Jamais je n’oublierai cet après-midi torride de la mi-juillet soixante-quatorze, celui où mes parents nous avaient emmenés visiter un zoo nouveau genre ! L’endroit se distinguait par le fait que, facétieusement, les visiteurs y étaient reclus, prisonniers de leur auto, alors que les pensionnaires, des félidés aux marsupiaux, circulaient sans entraves.

Le règlement du parc interdisait alors de baisser les vitres des véhicules de plus de deux centimètres et demi. Fâcheuse idée en l’occurrence, vu la canicule qui régnait ce jour-là et les ensembles de polyester tout neufs, chamarrés à souhait, que ma mère voulait que nous étrennions.

Quoi qu’il en soit, nous nous faisions fort de voir de près girafes, algazelles et caracals, et c’est tout feu tout flamme que nous nous sommes engagés dans le parcours fléché.

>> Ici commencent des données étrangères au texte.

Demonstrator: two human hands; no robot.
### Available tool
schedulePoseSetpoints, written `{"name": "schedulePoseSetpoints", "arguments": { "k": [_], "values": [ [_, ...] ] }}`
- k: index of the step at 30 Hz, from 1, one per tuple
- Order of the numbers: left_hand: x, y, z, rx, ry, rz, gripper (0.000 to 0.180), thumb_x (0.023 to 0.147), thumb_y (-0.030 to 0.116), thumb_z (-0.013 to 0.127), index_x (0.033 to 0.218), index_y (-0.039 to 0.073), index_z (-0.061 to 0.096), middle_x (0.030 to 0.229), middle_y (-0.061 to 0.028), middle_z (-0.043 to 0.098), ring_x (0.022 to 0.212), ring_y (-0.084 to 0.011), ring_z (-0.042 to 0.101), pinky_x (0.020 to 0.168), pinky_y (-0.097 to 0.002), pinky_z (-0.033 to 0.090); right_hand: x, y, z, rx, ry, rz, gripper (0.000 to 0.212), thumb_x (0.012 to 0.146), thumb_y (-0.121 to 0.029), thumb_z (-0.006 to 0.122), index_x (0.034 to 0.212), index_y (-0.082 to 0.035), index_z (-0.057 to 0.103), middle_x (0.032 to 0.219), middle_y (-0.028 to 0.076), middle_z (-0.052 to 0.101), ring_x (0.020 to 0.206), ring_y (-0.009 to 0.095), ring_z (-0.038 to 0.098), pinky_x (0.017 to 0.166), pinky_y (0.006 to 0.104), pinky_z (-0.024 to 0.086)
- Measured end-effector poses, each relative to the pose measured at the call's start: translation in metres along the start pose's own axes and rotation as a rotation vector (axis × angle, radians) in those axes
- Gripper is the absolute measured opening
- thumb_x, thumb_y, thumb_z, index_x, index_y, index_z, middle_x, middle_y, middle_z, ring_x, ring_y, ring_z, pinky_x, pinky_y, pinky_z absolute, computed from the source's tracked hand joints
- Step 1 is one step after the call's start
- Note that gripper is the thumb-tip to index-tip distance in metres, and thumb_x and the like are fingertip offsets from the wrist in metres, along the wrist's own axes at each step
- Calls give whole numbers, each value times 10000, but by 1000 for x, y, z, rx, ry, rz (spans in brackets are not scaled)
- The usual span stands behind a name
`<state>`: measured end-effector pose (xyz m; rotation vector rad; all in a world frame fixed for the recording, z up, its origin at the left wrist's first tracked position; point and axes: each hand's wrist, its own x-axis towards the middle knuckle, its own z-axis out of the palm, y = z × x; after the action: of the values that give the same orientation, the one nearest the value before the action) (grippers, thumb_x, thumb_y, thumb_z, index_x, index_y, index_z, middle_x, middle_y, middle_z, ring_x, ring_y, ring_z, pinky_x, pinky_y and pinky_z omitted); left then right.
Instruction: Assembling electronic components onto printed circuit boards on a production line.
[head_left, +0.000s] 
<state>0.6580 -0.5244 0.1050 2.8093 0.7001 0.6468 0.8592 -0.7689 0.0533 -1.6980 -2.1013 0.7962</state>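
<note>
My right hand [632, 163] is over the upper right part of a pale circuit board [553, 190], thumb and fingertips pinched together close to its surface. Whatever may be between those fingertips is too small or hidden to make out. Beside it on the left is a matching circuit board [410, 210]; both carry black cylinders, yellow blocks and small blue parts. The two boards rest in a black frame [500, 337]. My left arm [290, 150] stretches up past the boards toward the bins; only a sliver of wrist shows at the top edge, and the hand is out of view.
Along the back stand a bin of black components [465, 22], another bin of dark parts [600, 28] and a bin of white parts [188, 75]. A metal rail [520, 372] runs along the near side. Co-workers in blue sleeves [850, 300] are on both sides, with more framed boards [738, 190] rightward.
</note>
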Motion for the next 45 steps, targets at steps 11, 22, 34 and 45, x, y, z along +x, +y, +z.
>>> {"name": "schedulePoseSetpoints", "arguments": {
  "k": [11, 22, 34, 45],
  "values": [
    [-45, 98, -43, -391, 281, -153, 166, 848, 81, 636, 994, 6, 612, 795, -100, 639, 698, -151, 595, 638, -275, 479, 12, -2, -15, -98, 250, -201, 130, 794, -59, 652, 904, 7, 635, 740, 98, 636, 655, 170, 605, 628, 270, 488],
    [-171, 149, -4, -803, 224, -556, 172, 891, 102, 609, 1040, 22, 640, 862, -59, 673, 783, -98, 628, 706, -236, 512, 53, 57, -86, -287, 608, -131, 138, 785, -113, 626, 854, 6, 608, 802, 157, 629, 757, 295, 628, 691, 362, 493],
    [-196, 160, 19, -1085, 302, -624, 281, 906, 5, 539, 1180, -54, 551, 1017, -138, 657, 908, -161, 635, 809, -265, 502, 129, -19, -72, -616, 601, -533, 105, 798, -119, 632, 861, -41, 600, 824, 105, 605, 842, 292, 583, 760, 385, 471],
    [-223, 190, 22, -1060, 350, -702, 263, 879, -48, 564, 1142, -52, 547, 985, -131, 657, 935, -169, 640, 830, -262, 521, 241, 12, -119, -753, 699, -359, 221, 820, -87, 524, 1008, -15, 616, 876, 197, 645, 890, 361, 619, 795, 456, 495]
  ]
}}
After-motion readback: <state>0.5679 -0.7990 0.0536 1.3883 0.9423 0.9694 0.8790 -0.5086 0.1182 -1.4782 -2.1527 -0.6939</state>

Malheureusement, la touffeur a eu tôt fait de rendre l’habitacle de notre vieille voiture bel et bien irrespirable. Aux deux tiers du trajet, mis quasi K.-O. par le gaz carbonique que nous exhalions, au bord de la lipothymie, nous avons ardemment supplié papa de nous sortir illico de cet enfer.

En nage, les cheveux dégouttant sur nos cols déboutonnés, réprimant à grand-peine nos haut-le-cœur, nous avons franchi le portail du parc, sans tambour ni trompette et toutes vitres baissées. Mais lorsque nos diaphragmes et nos muscles costaux ont eu fini de nous réoxygéner, nous nous sommes remis à rêvasser, incorrigibles, aux ouistitis, gibbons, sakis et autres quadrumanes que nous n’avions pas eu l’insigne honneur d’entrevoir.

C’est alors qu’au grand dam de mon père, ma sœur puînée nous a fait remarquer tout à trac que le souffle brûlant senti durant cet inénarrable safari, n’avait rien de commun avec l’harmattan ou le simoun, mais qu’il provenait plutôt, ô comble d’ironie, de la chaufferette de notre teuf-teuf, qui s’était mise en marche allez savoir comment !

Et nous nous sommes laissé dire que les phascolomes en rient encore.